Tal vez, los padres aceptaron el cambio de sexo en un acto de sometimiento al poder médico, sin cuestionamiento alguno, pero, en su fuero íntimo, criaron al niño más como Manuel, quien era el hijo de sus deseos, que como la Manuela, creada por el galeno, ya que el chiquillo había adquirido una identidad de género masculina, a pesar de su artificial cuerpo femenino.

Tales padres no tuvieron el coraje y la valentía de otros campesinos, cuyo hijo nació con una ausencia congénita del pene y orinaba por un agujero uretral que desembocaba directamente en la piel, pero sin la ambigüedad de los genitales de los pseudohermafroditas, quienes se negaron sistemáticamente a los doctores que les insistían, a veces de forma muy agresiva, que debían convertirlo en mujer.

Ellos sostenían que, por respeto, al niño mismo, esperarían a que el bebé fuera grande para que él mismo decidiera lo que quería ser.

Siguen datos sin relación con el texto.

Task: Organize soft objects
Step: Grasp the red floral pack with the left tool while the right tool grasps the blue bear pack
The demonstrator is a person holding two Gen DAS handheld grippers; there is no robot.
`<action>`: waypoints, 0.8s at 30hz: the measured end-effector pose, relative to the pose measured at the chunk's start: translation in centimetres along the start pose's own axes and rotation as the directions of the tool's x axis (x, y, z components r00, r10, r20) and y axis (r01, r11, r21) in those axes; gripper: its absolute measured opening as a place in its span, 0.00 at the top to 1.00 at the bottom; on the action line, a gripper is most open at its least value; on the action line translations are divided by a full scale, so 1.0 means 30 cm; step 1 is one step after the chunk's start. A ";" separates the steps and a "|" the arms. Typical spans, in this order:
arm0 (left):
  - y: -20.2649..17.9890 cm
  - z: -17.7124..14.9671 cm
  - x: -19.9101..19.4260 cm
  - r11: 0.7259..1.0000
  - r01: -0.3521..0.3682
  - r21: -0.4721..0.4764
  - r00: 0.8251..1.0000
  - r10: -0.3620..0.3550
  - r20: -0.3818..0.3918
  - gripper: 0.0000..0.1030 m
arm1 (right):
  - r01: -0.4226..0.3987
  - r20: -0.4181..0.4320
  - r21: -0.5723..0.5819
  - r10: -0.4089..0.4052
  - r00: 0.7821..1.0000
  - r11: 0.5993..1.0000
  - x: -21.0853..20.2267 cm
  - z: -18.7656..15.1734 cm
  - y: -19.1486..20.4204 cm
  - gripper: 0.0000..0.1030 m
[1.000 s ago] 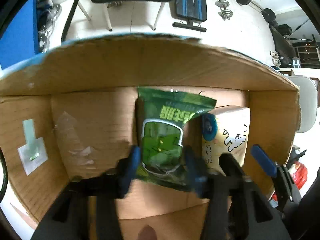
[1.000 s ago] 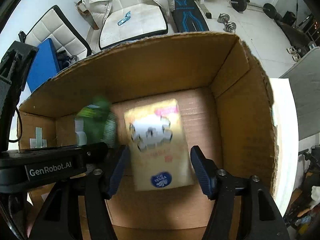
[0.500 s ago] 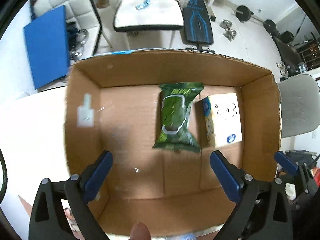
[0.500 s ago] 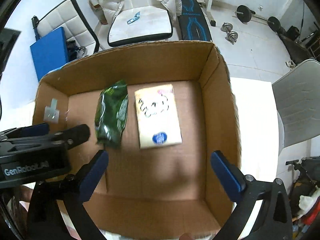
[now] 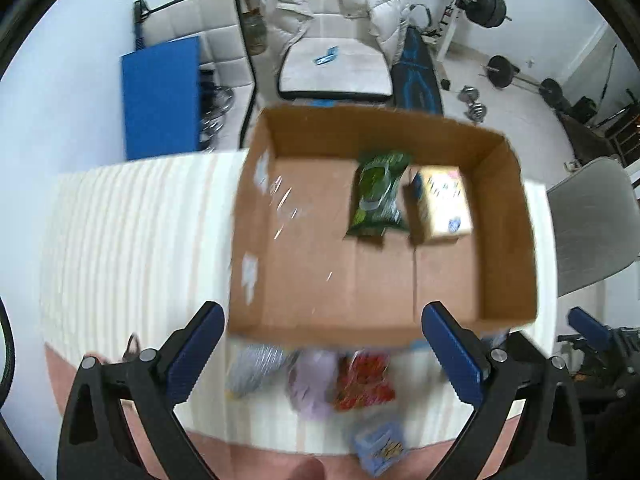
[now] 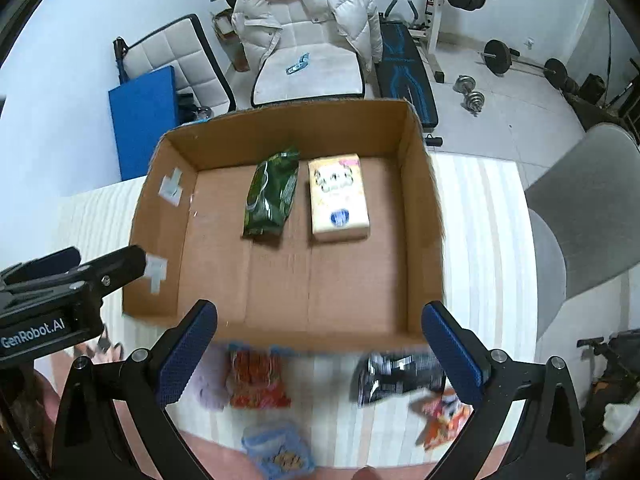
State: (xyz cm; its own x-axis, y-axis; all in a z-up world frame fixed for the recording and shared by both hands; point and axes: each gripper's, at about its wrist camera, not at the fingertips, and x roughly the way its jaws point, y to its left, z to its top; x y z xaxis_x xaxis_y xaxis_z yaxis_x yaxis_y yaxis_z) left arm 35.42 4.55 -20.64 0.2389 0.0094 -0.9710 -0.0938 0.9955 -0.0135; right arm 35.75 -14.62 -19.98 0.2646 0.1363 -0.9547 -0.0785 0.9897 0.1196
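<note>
An open cardboard box [image 5: 508, 216] [image 6: 420, 208] stands on a white striped table. Inside lie a green wipes pack [image 5: 376, 200] [image 6: 272, 196] and a cream tissue pack [image 5: 442, 204] [image 6: 338, 196], side by side. My left gripper [image 5: 320, 352] is open and empty, above the box's near wall. My right gripper [image 6: 320, 352] is open and empty, also above the near wall. Soft packs lie on the table in front of the box: a red pack [image 5: 364, 380] [image 6: 256, 376], a lilac pack [image 5: 314, 384], a black pack [image 6: 392, 372], an orange pack [image 6: 440, 416], a blue pack [image 5: 380, 448] [image 6: 280, 452].
The left gripper's body [image 6: 60, 292] shows at the left in the right wrist view. A grey chair [image 6: 584, 216] stands right of the table. A chair with a white jacket [image 6: 308, 28], a blue board [image 6: 140, 120] and gym weights [image 6: 472, 96] lie beyond the box.
Both grippers let go of their packs inside the box, opened wide, and pulled back and up. The packs in front of the box have come into view.
</note>
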 end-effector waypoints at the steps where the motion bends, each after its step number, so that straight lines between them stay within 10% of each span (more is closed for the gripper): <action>1: 0.000 -0.039 0.005 1.000 -0.014 0.001 1.000 0.014 -0.007 0.02 | -0.007 -0.004 0.008 0.007 1.000 1.000 -0.011 -0.034 -0.013 0.00; 14: -0.183 -0.310 0.497 0.996 0.014 0.090 0.933 0.019 -0.358 0.30 | -0.025 -0.251 0.192 0.074 0.965 0.981 0.238 -0.495 -0.247 0.00; 20: -0.208 -0.322 0.615 0.997 -0.007 0.082 0.914 0.039 -0.403 0.30 | -0.004 -0.261 0.241 0.068 0.963 0.970 0.309 -0.546 -0.299 0.00; 24: -0.185 -0.316 0.618 0.999 0.027 0.031 0.917 -0.012 -0.398 0.54 | 0.004 -0.268 0.239 0.063 0.961 0.971 0.333 -0.559 -0.304 0.00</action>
State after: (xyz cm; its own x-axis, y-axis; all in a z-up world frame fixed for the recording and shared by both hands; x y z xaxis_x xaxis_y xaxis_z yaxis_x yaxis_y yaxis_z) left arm 31.21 -1.70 -40.83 -0.1646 -0.0407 -0.9855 -0.0569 0.9979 -0.0317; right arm 22.97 -23.00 -35.17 -0.0084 0.1814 -0.9834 0.1547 0.9718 0.1780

Cuando se nos consultó porque los padres se sentían humillados y ofendidos por la hostilidad de los médicos, lo que se hizo fue apoyarlos en su idea.

Y si hablamos de esto a ustedes es porque el psicoanálisis tiene una función preventiva, más allá de curativa, y creemos que la divulgación de estas ideas puede hacer que estos cuerpos masculinos en un alma femenina o viceversa, son seres que padecen muchas veces la agresión y el rechazo del medio social y son sometidos, por ello, a pasar por un infierno en la tierra, mientras los científicos aún nos debatimos acerca de las causas de situaciones como éstas y nos olvidamos que son seres como nosotros, humanos, demasiado humanos.